- [EXERCISE DESCRIPTION]:
Write out, exactly and only, the lines that run from the top of the records to the line with "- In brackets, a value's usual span". Include both ends; exclude pictures.

- [DATA RECORDS]:
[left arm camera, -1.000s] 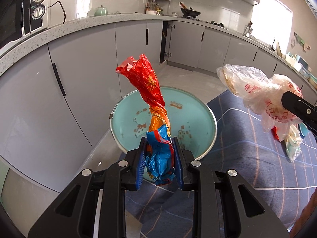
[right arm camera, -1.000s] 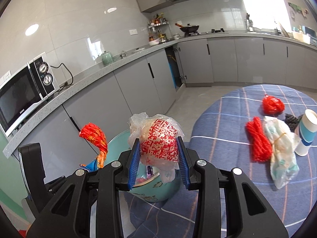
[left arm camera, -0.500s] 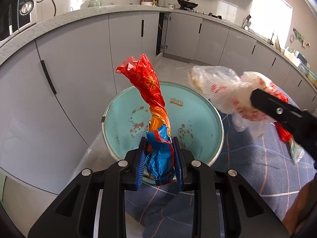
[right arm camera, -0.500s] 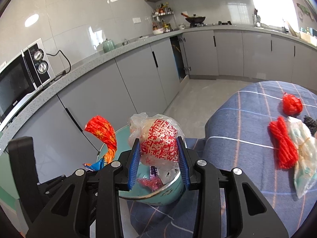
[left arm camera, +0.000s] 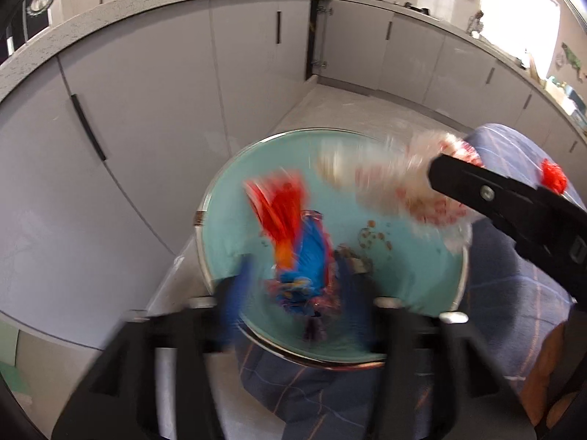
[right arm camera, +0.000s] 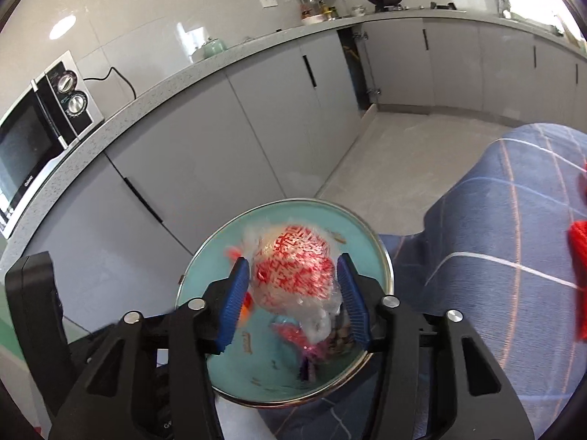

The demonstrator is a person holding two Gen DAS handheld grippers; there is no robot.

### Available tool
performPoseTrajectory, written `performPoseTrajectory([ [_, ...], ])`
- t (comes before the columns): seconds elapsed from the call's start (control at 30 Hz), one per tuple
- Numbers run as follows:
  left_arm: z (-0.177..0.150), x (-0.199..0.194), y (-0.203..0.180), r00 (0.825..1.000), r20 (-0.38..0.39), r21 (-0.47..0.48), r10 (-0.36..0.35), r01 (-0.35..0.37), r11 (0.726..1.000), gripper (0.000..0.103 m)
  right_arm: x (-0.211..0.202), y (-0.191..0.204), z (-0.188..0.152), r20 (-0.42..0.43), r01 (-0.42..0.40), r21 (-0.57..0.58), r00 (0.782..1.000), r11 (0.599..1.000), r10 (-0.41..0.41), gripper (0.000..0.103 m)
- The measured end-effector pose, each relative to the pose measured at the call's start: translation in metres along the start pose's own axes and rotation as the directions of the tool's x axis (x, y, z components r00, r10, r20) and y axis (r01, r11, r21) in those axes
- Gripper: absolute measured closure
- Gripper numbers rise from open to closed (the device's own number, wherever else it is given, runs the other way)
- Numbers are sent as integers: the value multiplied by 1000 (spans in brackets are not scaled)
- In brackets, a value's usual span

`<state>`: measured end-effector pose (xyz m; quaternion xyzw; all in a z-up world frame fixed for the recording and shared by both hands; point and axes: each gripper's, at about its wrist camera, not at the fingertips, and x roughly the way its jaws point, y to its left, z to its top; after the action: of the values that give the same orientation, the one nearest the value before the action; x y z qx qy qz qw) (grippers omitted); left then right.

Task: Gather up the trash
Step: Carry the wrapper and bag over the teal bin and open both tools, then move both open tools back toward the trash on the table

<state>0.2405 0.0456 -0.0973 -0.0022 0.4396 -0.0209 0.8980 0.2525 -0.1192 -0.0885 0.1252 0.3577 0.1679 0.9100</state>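
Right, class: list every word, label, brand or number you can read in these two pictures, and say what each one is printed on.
Nothing here is clear enough to quote.
Microwave: a small brand word under its door, too small to read.
Plastic bag: red printed characters and a code-like pattern, blurred in both views.
Bowl: orange printed marks inside, blurred.

I see the desk (right arm camera: 488,242) covered in a blue checked cloth. A teal basin (right arm camera: 205,256) sits on its edge nearest the cabinets. Red net trash (right arm camera: 579,249) lies on the cloth, well apart from the basin.
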Motion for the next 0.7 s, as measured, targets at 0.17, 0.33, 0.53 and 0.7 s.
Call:
performPoseTrajectory([
  [0.17,-2,-9,0,999,29,15,33,-33,999,43,-27,-10,-4,61,29,28,998,999,-31,53],
  [0.33,-4,-21,-3,997,57,5,51,-52,999,36,-54,-22,-8,106,48,73,993,996,-56,53],
  [0.53,-6,-33,-18,996,73,10,43,-44,999,31,-78,-28,-24,121,69,86,990,994,-79,53],
  [0.7,-12,-42,-34,996,81,22,30,-32,999,31,-92,-37,-37,105,88,104,990,991,-99,53],
])
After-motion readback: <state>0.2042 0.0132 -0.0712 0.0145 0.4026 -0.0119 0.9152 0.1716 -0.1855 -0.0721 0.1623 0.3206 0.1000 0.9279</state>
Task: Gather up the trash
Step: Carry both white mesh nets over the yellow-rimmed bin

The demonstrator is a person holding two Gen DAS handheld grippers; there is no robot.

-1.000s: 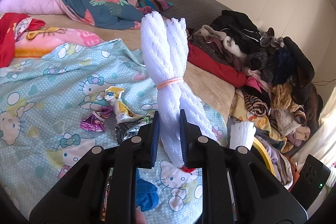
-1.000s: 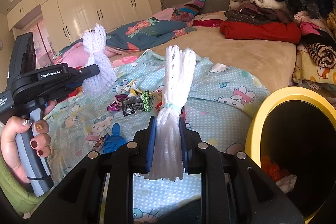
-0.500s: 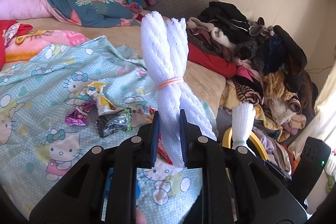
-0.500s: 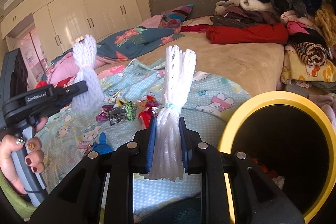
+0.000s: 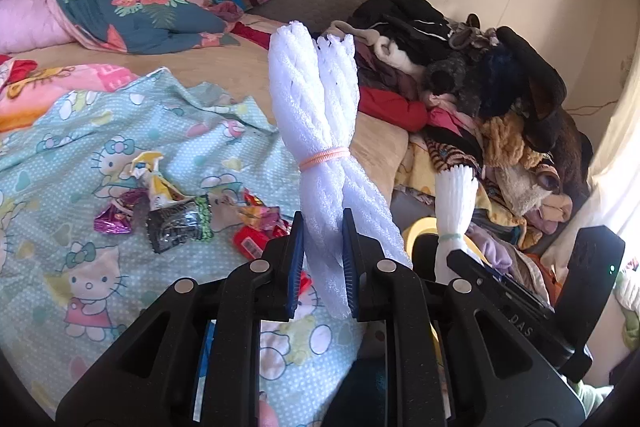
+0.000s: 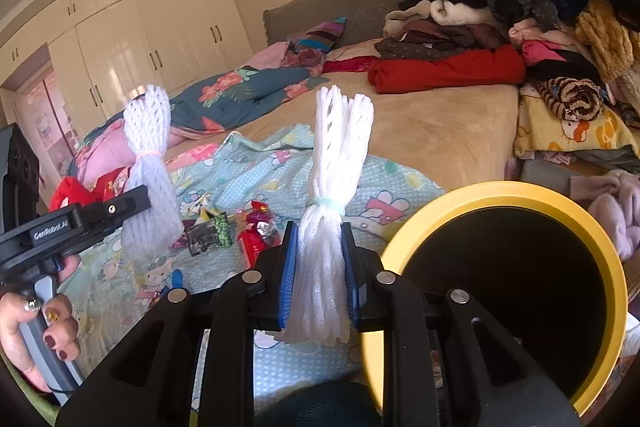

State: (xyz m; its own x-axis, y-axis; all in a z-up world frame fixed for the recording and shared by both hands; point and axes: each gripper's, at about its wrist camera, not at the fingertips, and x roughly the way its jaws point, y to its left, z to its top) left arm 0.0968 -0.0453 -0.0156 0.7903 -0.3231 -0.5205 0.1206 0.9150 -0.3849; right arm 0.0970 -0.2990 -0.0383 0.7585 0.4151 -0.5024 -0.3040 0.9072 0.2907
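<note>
Our left gripper (image 5: 323,261) pinches a white foam net bundle (image 5: 320,131); our right gripper (image 6: 319,275) pinches another foam bundle (image 6: 336,183). Wrappers (image 5: 176,223) lie on the blanket (image 5: 80,131), near the yellow bin (image 6: 612,291).

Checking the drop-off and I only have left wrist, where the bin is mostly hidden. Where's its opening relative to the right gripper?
Observer: The yellow-rimmed bin is just to the right of the right gripper, with its dark mouth turned toward that camera.
Operator: Is the right gripper loaded?
Observer: Yes, it is shut on a green-banded foam net, which stands upright between the pads.
Operator: Who's on the left gripper?
Observer: A left hand with dark red nails grips the handle. The left gripper is shut on a pink-banded foam net.
</note>
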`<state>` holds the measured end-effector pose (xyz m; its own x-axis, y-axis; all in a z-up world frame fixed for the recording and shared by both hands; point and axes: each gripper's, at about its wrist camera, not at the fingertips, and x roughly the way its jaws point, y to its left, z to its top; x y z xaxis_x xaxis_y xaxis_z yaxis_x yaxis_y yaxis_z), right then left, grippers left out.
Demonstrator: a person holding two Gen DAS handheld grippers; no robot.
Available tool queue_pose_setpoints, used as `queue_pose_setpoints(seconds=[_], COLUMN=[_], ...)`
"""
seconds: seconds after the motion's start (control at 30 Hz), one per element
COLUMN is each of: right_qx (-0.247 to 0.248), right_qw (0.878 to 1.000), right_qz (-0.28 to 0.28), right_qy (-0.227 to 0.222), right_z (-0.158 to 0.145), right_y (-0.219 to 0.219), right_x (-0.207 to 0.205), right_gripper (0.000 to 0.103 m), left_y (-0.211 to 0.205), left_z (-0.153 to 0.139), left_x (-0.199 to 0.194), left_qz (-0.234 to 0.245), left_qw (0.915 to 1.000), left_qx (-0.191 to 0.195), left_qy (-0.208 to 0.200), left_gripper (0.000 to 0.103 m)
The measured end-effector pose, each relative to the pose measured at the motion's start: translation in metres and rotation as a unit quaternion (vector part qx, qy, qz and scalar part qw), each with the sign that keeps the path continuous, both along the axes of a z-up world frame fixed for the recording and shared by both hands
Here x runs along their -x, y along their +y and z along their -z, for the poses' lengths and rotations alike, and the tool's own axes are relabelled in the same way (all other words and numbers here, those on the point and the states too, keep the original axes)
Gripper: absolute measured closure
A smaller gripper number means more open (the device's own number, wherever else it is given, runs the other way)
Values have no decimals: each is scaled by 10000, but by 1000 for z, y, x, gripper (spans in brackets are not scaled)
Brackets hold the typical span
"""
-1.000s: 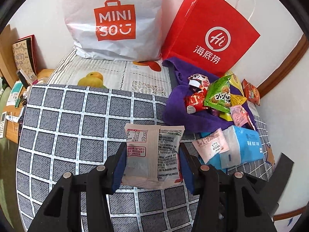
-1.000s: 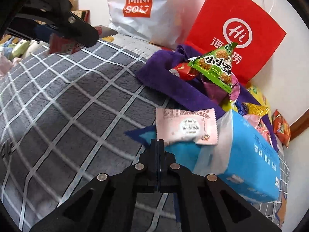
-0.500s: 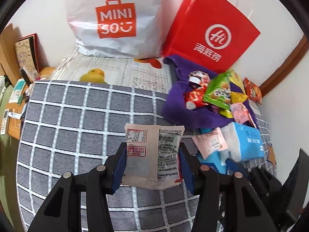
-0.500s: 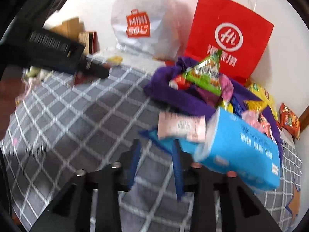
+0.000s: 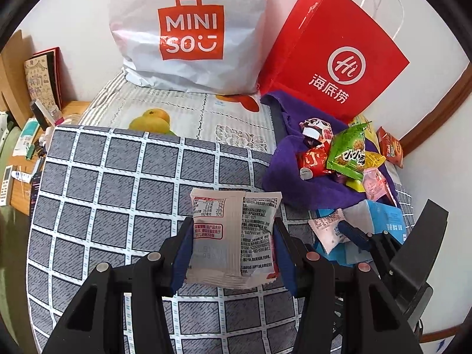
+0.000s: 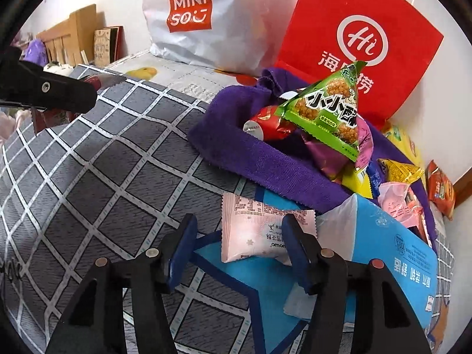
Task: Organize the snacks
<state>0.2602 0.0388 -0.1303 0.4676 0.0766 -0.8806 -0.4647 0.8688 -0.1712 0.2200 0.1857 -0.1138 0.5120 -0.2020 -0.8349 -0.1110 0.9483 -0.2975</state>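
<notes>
Right, my left gripper [image 5: 233, 244] has its blue fingers [image 5: 181, 253] clamped on a white snack packet [image 5: 233, 236], one pad on each side edge. The packet stands upright between them, printed back facing me, its top sticking out past the fingertips, above the grey checked bed cover [image 5: 118, 194].

My right gripper [image 6: 240, 250] has just been opening its fingers, and they stand parted now, gripping nothing. A pale pink snack packet [image 6: 259, 233] lies between them, resting on a blue tissue pack [image 6: 392, 253]. The right-hand finger [image 6: 298, 250] overlaps the packet's right end in my view; whether it touches I cannot tell. The left-hand finger [image 6: 183, 247] is well clear of the packet's near edge, over the bed cover [image 6: 103, 177].

Beyond the pink packet sits a purple towel [image 6: 265, 159] heaped with snacks, a green triangular packet [image 6: 327, 112] on top. A white shopping bag [image 6: 206, 14] and a red paper bag [image 6: 362, 38] lean on the wall behind.
</notes>
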Motion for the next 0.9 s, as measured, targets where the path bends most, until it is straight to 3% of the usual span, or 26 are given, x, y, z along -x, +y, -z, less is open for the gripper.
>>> queue_pose_setpoints(seconds=[0.07, 0.1, 0.17, 0.27, 0.3, 0.33, 0.6, 0.67, 0.7, 0.73, 0.9], right_qx=[-61, -32, -27, -152, -223, -305, -445, -480, -484, -507, -367], right_qw=[10000, 9999, 9998, 9998, 9997, 9994, 9987, 9986, 9987, 9986, 9993], right_qz=[60, 146, 185, 65, -13, -92, -199, -141, -77, -26, 14], right_qy=[44, -1, -42, -106, -121, -100, -167, -198, -156, -154, 95], right_z=[-2, -3, -5, -9, -12, -14, -24, -29, -30, -30, -13], right_y=[-4, -8, -14, -18, -18, -17, -20, -22, -22, -22, -19], right_x=[-1, -3, -5, -3, -1, 1, 18, 15, 11, 6, -13], right_gripper=[57, 69, 75, 90, 101, 103, 103, 91, 71, 57, 56], left_y=[0, 0, 0, 1, 1, 1, -3, -5, -5, -5, -4], left_z=[1, 2, 2, 2, 1, 1, -2, -3, -3, -3, -2], left_x=[0, 0, 0, 1, 1, 1, 5, 6, 6, 6, 4], left_qz=[15, 22, 28, 29, 28, 26, 75, 93, 95, 94, 104], left_qw=[10000, 10000, 10000, 10000, 10000, 10000, 10000, 10000, 10000, 10000, 9999], left_qx=[7, 10, 13, 37, 32, 28, 21, -1, 3, 13, -9], left_qy=[18, 17, 14, 9, 4, 1, -16, -23, -25, -27, -27], left_gripper=[54, 54, 54, 54, 54, 54, 54, 54, 54, 54, 54])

- [RESPONSE BELOW]:
[left arm camera, -1.000s] 
[right arm camera, -1.000s] 
[left arm camera, -0.500s] 
[right arm camera, -0.500s] 
[left arm camera, +0.000s] 
[right arm camera, +0.000s] 

The demonstrator is a person holding two Gen DAS handheld grippers; there is no robot.

### Available tool
performPoseTrajectory, written `performPoseTrajectory([ [_, ...], ])`
- t (comes before the columns): seconds elapsed from the call's start (control at 30 Hz), one per tuple
- Numbers run as follows:
  left_arm: z (-0.177..0.150), x (-0.199..0.194), y (-0.203..0.180), r00 (0.825..1.000), r20 (-0.38..0.39), r21 (-0.47..0.48), r10 (-0.36..0.35), r01 (-0.35..0.37), r11 (0.726..1.000), gripper (0.000..0.103 m)
  right_arm: x (-0.211..0.202), y (-0.191..0.204), z (-0.188..0.152), r20 (-0.42..0.43), r01 (-0.42..0.40), r21 (-0.57..0.58), r00 (0.782..1.000), r11 (0.599..1.000), r10 (-0.41..0.41), gripper (0.000..0.103 m)
- The measured end-effector pose, each relative to the pose measured at the call's start: translation in metres along the start pose's own axes and rotation as the directions of the tool's x axis (x, y, z components r00, r10, r20) and y axis (r01, r11, r21) in those axes
- Gripper: absolute measured closure
- Gripper numbers rise from open to closed (the device's own number, wherever else it is given, runs the other way)
- Numbers are sent as integers: the value multiplied by 1000 (spans in brackets are not scaled)
- In brackets, a value's usual span

Nothing else belongs to the answer.